Vera Wang did not open her first bridal house until she was 40. Arianna Huffington founded The Huffington Post in her mid-fifties. Mary Kay Ash launched her company at 45 after years of being passed over. They did not make it big in spite of starting later. The experience they had gathered was the advantage. Janice Bryant Howroyd started a staffing company in 1978 with around 1,500 dollars, much of it borrowed from her mother, grew it one client at a time on relationships and her word, and became the first Black woman to own a billion-dollar company. A service business is the most reachable kind there is.
You are not buying inventory or building a factory. You are selling your skill, your judgment, and the way you make people feel. You already own all three. The women who build something are not braver than you. They just decided to begin before they felt brave.

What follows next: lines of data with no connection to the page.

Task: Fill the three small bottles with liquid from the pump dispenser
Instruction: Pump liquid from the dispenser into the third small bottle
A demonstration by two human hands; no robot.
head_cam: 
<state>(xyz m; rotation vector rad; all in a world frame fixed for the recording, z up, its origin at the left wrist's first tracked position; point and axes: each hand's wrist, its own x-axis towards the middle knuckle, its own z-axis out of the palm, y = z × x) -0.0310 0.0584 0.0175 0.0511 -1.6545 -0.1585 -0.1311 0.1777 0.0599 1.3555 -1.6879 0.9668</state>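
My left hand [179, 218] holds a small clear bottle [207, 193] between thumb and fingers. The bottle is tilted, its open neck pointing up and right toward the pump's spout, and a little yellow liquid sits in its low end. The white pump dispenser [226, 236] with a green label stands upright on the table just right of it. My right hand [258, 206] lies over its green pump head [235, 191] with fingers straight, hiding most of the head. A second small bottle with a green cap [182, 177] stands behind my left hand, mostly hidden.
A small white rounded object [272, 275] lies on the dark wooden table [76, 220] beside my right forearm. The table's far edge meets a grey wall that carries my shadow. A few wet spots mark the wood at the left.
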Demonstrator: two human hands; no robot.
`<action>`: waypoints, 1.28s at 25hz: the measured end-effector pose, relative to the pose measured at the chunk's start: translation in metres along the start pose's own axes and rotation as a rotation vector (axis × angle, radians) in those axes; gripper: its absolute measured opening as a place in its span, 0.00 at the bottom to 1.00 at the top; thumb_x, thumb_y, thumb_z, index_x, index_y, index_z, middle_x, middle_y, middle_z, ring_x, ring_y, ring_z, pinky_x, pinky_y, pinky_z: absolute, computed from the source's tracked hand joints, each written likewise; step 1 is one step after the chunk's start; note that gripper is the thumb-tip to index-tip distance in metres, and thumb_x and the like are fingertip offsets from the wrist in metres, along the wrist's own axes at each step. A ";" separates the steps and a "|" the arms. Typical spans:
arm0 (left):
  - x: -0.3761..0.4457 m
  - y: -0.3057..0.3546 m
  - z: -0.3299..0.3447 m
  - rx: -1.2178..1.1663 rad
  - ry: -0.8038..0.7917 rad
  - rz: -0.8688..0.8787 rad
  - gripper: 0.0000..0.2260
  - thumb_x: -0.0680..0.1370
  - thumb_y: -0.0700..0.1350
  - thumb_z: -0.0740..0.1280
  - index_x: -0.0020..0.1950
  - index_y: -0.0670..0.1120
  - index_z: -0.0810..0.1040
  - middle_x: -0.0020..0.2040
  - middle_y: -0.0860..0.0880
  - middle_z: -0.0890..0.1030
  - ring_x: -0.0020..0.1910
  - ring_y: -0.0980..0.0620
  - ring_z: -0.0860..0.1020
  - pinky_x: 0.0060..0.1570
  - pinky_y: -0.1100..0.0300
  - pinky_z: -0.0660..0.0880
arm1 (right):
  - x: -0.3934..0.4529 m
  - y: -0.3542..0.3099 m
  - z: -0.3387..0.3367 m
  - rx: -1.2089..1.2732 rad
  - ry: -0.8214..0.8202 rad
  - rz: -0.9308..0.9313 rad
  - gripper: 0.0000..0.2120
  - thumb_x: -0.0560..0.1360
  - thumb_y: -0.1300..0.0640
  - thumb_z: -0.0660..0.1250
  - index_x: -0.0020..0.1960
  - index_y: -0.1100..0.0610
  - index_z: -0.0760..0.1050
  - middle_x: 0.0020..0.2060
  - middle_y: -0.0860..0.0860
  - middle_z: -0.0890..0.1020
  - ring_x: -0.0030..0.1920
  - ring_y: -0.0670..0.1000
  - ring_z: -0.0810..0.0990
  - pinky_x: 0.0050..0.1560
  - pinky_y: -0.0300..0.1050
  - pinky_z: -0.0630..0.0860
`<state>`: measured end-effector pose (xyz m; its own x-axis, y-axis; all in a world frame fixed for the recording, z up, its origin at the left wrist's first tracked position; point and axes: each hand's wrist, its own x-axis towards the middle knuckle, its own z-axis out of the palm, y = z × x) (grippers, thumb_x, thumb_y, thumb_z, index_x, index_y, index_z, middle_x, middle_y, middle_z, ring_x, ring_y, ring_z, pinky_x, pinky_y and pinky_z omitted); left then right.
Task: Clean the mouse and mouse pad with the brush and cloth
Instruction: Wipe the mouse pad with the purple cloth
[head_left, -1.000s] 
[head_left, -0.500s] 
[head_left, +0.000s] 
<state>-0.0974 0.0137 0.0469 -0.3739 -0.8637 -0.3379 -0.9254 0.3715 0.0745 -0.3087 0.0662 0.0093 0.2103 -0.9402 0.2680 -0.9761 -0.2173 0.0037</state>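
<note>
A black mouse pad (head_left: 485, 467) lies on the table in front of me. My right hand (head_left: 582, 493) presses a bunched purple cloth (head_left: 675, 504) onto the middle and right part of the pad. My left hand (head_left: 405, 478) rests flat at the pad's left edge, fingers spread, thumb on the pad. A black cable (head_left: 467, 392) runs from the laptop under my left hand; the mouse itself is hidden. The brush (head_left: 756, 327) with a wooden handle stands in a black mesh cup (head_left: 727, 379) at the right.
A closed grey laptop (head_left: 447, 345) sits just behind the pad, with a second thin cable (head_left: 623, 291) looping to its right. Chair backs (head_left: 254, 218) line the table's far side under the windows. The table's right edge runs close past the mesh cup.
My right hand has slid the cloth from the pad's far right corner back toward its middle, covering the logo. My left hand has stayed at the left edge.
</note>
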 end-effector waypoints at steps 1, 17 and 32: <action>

What is your best practical advice for someone who wants to start today?
Pick one person and one problem. Do not try to serve everyone on day one. Find one specific type of client, solve one real problem for them, and make it genuinely easy for them to say yes. People pay for convenience and they remember how you make them feel, so build both into your offer from the start. Think of it like a Rubik's cube. You will keep hitting a challenge or a bottleneck, and each time you solve one, you move a little closer to getting all the colours aligned. Slowly but surely. Done beats perfect.
Momentum only comes after you start, never before. Lead with relationships, use the tools available to you including AI so one person can do the work of a small team, and keep moving. The opportunities usually start with a single conversation.